Determine how many lines below hold the string "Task". Reply with the number alone.

-- Data for review follows --

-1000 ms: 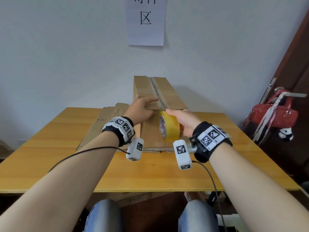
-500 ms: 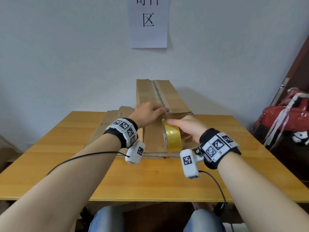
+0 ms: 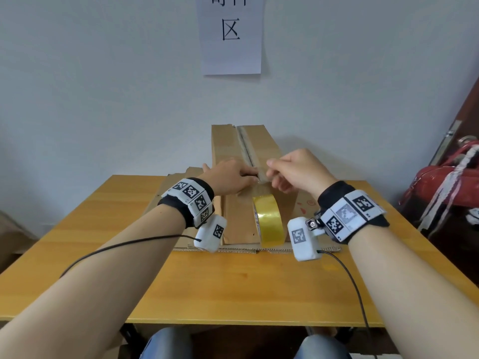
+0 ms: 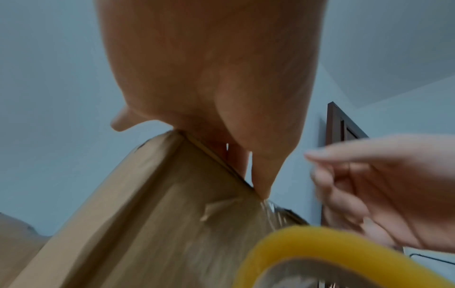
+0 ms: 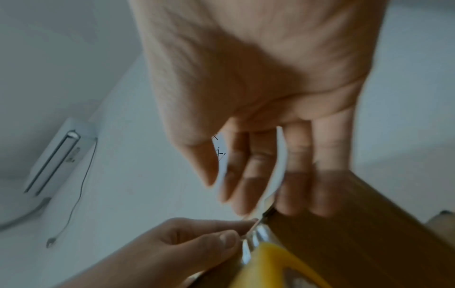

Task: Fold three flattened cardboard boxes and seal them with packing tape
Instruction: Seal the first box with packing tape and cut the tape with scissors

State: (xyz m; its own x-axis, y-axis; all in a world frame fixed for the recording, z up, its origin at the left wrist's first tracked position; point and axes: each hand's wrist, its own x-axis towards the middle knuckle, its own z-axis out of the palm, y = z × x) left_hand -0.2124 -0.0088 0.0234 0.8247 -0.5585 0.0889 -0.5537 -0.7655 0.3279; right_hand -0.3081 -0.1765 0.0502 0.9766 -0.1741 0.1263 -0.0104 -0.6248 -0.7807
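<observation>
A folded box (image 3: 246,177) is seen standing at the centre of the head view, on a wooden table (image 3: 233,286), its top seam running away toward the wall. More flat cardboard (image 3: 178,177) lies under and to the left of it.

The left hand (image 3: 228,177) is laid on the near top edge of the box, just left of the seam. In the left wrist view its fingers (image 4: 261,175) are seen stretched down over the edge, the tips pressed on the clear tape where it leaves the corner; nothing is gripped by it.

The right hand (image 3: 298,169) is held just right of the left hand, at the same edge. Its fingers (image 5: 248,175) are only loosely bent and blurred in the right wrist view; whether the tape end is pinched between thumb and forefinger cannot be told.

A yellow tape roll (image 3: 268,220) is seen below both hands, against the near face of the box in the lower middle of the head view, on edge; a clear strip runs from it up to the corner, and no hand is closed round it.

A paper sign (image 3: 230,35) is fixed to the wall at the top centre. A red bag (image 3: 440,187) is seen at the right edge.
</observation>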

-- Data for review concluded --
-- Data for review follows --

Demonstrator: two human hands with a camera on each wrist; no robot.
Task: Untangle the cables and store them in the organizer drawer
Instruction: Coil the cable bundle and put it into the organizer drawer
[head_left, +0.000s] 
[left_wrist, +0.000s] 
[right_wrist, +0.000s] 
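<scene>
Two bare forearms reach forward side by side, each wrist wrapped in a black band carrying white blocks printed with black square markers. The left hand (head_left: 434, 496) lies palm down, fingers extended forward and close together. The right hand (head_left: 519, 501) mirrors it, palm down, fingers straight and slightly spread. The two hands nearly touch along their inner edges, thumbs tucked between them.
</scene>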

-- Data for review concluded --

> _Exercise output_: 2